Tuesday, 9 August 2011

The British riots

"We have learnt that barbarism is not a picturesque myth or a half-forgotten memory of a long-surpassed stage of history, but an ugly underlying reality which may erupt with shattering force whenever the moral authority of a civilization loses its control." -- Christopher Dawson, Religion and the Rise of Western Culture, 1950

How do we understand the riots and looting that have engulfed parts of many British cities in the last few days? Britain's "broken society" has come in for a lot of comment, but there are reasons that lie deeper than family breakdown, poor education, unemployment and poverty, and the loss of trust in politicians. John Milbank's comments are interesting. I would add that we are seeing the results of an erosion of the sense of transcendence and respect that accompanies, not necessarily a religious faith, but a religious sense - the sense that somewhere there may be something worthy of belief, even if we aren't exactly sure what it is. It is not religious dogma that awakens this sense, but the experience of being loved. Mindless violence is the result of mindlessness: of living entirely at the level of feeling, impulse, and instinct, of never having been woken by love to the reality of an existence greater than ourselves, which is the awakening of the mind as much as it is the awakening of true human feeling.

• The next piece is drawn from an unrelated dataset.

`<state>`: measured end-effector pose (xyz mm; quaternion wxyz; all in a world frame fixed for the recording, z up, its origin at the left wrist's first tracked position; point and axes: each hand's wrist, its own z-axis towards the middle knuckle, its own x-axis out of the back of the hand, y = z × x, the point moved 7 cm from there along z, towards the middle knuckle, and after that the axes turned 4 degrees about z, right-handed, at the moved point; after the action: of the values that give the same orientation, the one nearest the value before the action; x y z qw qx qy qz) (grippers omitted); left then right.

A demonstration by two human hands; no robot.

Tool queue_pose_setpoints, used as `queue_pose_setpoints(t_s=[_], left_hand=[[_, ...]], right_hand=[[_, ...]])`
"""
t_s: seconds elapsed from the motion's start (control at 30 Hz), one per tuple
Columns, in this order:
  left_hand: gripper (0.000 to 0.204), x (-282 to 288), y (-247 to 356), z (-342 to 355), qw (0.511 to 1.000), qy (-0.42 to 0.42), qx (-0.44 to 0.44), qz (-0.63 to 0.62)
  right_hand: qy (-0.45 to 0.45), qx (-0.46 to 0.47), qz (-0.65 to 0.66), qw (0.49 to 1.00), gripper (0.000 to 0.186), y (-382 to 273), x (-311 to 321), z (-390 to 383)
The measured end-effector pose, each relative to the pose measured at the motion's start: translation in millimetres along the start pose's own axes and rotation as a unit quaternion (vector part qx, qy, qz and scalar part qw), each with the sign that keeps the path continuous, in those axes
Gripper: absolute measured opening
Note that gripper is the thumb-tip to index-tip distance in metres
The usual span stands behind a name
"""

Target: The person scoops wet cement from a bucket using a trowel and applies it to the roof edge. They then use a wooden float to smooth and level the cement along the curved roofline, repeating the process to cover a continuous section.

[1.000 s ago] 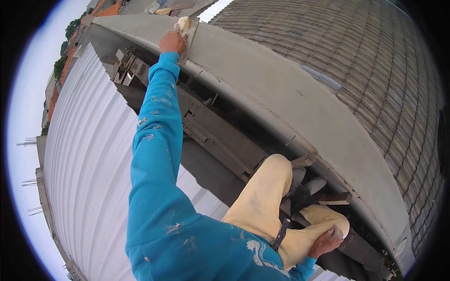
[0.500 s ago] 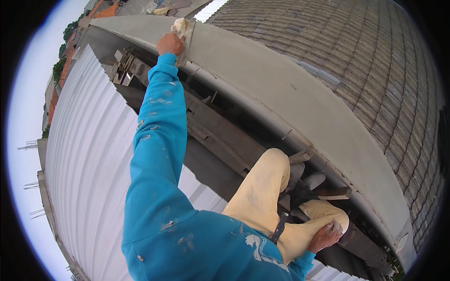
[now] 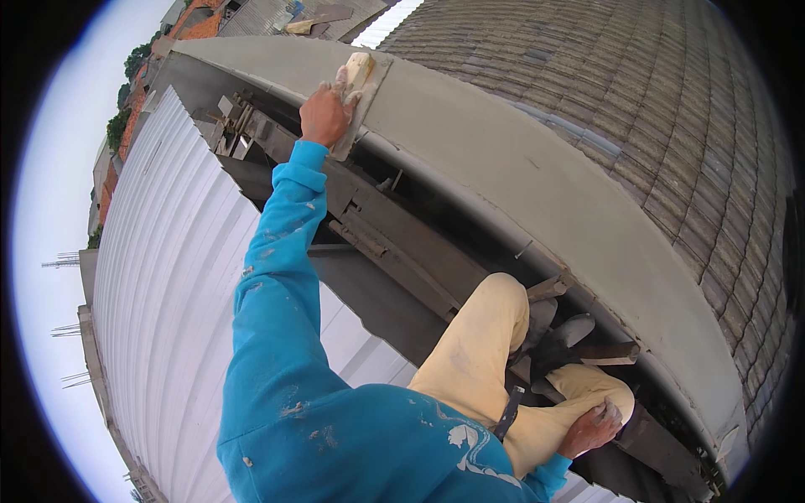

The roots of all this lie deep. In the previous post I recommended a book by historian Glenn W. Olsen called The Turn to Transcendence. Winston Elliott III mentioned another seminal title in his comment: David L. Schindler's Heart of the World, Center of the Church. Others that would be worth mentioning in the same breath are Richard Weaver's Ideas Have Consequences, Romano Guardini's The End of the Modern World, Louis Dupre's Passage to Modernity, Jean Danielou's Prayer as a Political Problem, and G.K. Chesterton's What's Wrong with the World? Helpful too are several works by the historian Christopher Dawson, including The Judgement of the Nations (1943) which, though written in the face of totalitarianism, correctly saw that Western civilization itself had already broken down, and that victory against the Nazis would leave us vulnerable to moral anarchy and the temptation to control our own populations by the use of ever more powerful (and ineffective) machines - by means of cameras, plastic bullets, and ultimately tanks. Without a spiritual revival individuals will be incapable of controlling themselves. It's all in Plato, of course. If order is not in the soul, we will not find it elsewhere.